Disclaimer: I do not own Solid Snake/David, nor am I making money from this story. Snake belongs to HIDEO KOJIMA and Konami Computers Entertainment Japan.

Author: This is kind of a monologue that is supposed to show the thoughts and feelings of Snake as he questions him self or rather, "his hidden alter ego". I wrote this listening to "Mad world" performed by Michael Andrews and Gary Jules and because I've always wanted to know what Snake thinks about his life and if he really knows what he's doing with it...Please enjoy.

My name is David

My name is David, and I'm not sure what I'm doing with my life. I wish I really knew but I don't. I really have no idea who or what I am. I am sat, here in my room, trying to figure out where I came from. I have a family or I had a family. All of them are dead, by my own hand. I live alone, by my self in a cold place called Alaska and the closest thing I have to family are my fifty huskies.

Why am I here?

I find being with other people hard. In my lifetime, I learned not to trust any one or to get close. The people I trusted I killed, and people I got close to, died. In the end I chose to be alone.

I'm tired of being alone.

Death seems to follow me. Damned to hell, because I killed a lot of people. Don't know why.

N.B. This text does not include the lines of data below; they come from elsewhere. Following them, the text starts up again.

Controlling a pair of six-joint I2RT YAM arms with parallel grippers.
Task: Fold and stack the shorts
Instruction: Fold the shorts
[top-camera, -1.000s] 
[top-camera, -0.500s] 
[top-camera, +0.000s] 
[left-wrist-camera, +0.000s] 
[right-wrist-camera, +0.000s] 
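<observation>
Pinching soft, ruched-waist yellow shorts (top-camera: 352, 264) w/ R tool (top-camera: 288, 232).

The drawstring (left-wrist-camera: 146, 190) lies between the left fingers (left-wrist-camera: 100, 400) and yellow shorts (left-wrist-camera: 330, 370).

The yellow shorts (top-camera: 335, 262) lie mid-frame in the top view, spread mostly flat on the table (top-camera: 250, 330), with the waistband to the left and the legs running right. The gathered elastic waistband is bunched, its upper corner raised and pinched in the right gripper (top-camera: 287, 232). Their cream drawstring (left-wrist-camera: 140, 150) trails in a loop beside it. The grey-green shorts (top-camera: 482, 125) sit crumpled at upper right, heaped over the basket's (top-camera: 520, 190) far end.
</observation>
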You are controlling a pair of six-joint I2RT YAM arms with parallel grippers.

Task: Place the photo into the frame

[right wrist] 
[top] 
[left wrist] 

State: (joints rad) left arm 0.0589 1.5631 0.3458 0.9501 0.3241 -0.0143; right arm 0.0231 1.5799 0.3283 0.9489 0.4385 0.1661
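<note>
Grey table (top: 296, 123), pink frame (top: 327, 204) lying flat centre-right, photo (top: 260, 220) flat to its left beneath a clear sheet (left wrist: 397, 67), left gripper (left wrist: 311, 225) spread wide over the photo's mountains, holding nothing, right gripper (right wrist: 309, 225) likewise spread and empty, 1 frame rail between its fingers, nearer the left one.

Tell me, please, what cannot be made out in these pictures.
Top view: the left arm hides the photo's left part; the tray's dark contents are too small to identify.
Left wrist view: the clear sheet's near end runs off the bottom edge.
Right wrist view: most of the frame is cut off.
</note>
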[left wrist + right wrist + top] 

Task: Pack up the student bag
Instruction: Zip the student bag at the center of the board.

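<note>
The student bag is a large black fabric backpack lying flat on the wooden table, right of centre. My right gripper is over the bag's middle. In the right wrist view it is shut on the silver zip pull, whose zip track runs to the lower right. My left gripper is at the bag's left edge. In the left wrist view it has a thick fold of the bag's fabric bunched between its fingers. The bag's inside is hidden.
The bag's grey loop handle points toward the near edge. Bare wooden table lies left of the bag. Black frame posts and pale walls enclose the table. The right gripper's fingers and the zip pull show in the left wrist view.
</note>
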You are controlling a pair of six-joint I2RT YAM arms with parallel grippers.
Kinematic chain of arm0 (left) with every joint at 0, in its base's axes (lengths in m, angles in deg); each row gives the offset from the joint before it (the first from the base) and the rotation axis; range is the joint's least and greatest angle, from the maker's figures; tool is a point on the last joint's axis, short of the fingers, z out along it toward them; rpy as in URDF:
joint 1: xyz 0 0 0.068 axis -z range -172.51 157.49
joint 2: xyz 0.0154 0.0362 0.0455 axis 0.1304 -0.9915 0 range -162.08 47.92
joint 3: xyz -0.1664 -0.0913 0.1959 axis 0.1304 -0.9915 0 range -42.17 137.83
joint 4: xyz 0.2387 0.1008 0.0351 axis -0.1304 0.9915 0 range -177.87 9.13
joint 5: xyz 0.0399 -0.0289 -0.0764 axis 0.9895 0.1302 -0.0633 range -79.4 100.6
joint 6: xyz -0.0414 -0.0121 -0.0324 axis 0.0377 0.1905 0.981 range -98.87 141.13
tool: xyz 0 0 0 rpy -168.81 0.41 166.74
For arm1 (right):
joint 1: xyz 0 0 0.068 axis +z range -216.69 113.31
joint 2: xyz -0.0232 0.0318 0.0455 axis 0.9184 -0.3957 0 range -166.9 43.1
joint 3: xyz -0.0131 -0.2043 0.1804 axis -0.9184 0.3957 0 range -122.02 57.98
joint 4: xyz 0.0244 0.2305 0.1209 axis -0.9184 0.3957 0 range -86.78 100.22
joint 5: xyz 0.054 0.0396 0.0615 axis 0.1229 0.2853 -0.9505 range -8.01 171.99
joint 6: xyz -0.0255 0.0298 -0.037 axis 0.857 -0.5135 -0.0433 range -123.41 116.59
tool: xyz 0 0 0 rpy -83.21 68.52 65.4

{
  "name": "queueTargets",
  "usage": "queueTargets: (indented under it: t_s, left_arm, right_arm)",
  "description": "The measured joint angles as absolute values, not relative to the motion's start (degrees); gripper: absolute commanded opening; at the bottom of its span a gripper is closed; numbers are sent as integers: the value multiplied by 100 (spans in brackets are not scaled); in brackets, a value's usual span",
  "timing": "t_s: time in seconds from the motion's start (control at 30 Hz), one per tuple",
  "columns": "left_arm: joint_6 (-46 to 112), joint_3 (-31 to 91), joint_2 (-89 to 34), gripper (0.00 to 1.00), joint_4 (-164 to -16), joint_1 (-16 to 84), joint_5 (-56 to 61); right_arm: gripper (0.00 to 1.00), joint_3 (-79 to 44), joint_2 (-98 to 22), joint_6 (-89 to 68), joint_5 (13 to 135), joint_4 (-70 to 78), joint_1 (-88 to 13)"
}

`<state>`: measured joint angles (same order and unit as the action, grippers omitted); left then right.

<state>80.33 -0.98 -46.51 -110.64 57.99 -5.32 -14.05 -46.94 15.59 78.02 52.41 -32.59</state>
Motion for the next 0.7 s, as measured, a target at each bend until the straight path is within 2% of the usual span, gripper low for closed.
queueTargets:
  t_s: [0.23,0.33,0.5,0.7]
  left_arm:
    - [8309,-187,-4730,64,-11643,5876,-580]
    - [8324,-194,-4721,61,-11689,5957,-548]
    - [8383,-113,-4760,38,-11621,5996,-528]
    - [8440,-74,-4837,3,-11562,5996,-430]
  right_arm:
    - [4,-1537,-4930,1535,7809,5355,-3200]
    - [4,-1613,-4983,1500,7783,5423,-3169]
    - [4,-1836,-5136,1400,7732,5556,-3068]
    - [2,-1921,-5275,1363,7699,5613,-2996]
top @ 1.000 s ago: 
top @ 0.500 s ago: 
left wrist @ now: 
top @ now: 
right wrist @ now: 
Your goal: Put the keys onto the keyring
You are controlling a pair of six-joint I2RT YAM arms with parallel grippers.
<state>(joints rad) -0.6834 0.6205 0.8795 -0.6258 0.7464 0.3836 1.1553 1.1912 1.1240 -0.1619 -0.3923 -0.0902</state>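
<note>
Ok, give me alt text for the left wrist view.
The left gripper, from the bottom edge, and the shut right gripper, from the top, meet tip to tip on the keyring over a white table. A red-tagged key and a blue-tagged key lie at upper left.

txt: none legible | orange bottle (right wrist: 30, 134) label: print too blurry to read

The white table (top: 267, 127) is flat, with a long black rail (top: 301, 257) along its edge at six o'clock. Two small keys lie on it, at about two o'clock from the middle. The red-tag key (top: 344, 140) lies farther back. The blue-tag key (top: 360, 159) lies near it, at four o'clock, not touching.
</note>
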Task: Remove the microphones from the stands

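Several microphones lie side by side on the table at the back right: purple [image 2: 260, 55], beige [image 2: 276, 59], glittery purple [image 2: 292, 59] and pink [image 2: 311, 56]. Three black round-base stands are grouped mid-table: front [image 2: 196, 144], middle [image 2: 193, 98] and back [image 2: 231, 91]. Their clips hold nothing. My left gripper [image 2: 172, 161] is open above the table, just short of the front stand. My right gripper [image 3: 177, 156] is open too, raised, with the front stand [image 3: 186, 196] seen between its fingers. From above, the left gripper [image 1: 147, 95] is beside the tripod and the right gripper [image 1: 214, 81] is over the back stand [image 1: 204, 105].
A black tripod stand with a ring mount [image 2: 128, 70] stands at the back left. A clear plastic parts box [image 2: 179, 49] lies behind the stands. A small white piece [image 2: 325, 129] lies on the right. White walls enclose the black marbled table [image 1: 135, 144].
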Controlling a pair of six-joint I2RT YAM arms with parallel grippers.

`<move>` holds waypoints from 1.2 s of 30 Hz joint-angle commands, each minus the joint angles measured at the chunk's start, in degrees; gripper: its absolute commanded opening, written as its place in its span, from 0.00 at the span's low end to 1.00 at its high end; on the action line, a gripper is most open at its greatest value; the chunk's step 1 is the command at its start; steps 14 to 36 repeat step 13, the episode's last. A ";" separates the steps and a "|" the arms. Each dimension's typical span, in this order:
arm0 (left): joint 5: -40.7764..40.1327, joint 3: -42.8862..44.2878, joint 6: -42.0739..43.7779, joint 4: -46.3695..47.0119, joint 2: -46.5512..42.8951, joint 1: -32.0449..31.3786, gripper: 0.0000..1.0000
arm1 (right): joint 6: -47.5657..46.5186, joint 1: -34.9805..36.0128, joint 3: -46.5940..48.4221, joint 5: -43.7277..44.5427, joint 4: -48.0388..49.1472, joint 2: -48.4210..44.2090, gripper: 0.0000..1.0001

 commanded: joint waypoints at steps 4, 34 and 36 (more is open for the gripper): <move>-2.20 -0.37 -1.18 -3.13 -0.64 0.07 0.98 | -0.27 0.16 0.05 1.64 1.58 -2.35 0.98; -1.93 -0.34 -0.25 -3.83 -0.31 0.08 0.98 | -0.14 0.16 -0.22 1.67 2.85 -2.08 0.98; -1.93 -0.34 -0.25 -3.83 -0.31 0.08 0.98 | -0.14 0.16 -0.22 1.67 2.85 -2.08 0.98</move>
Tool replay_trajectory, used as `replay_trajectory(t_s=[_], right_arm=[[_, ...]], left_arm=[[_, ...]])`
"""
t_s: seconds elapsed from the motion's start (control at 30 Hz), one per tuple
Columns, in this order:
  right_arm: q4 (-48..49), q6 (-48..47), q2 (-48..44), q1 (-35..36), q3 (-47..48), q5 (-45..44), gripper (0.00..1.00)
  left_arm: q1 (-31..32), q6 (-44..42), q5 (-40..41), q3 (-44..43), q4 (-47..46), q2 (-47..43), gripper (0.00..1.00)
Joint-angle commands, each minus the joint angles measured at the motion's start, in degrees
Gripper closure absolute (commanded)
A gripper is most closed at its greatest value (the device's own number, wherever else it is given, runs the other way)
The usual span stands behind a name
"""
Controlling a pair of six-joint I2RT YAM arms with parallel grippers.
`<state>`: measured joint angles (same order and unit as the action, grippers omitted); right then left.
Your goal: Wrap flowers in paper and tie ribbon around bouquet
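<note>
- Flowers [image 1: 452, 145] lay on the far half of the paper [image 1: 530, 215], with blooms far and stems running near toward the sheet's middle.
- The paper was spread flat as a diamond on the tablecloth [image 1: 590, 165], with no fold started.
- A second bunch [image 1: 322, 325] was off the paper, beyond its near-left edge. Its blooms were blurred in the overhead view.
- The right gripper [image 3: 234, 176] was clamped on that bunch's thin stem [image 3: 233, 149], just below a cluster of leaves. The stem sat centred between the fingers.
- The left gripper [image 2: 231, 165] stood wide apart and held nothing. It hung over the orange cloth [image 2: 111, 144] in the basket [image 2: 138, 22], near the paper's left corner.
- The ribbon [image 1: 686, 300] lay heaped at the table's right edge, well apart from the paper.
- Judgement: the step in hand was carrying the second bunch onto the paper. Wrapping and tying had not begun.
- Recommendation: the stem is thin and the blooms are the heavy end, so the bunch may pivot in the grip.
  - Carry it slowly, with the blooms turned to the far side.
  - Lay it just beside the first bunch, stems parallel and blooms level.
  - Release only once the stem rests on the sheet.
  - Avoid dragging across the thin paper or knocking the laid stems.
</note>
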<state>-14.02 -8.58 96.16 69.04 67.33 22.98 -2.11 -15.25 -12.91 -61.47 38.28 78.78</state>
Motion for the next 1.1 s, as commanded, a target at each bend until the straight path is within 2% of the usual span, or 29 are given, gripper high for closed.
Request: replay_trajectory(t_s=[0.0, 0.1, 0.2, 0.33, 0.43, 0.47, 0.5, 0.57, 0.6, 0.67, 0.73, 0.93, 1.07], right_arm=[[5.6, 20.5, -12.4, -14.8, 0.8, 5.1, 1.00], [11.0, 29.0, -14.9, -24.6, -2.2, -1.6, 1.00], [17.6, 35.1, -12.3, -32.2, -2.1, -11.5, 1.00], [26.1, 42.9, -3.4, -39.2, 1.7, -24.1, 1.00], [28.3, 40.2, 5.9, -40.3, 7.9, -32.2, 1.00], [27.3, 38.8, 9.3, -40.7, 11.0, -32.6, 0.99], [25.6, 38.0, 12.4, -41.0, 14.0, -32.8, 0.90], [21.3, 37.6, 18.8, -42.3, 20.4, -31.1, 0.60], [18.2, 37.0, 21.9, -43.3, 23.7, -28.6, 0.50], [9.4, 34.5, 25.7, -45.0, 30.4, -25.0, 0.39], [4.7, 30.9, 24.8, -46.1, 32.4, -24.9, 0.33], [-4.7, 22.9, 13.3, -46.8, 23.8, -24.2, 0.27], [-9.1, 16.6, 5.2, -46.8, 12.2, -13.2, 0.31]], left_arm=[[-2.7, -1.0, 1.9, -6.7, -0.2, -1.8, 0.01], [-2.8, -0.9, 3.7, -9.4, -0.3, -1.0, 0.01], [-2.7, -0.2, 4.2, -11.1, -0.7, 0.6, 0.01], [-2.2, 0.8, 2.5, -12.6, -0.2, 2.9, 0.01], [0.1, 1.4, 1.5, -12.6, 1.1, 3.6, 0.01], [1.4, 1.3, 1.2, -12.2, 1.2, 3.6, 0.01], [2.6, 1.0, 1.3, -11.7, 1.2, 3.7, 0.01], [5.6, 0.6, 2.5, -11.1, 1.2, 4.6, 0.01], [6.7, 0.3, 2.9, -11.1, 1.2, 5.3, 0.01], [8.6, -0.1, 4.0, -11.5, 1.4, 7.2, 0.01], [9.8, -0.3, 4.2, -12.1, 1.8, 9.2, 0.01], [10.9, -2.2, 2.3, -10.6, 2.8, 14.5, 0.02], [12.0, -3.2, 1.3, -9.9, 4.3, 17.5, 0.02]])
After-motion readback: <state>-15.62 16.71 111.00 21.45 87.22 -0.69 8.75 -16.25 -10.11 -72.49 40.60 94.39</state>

I was only following orders.

A "legend" is what they call me, "the man who can make the impossible, possible." A "hero".

Am I?

I don't recall doing any thing good that would give me the title of "Hero" or "Legend". I don't remember saving any one. I remember killing, I remember death and I remember hate and revenge.

I am a murderer.

No...wait, I'm not the killer. He is.

I'm David...just David, I'm not a killer.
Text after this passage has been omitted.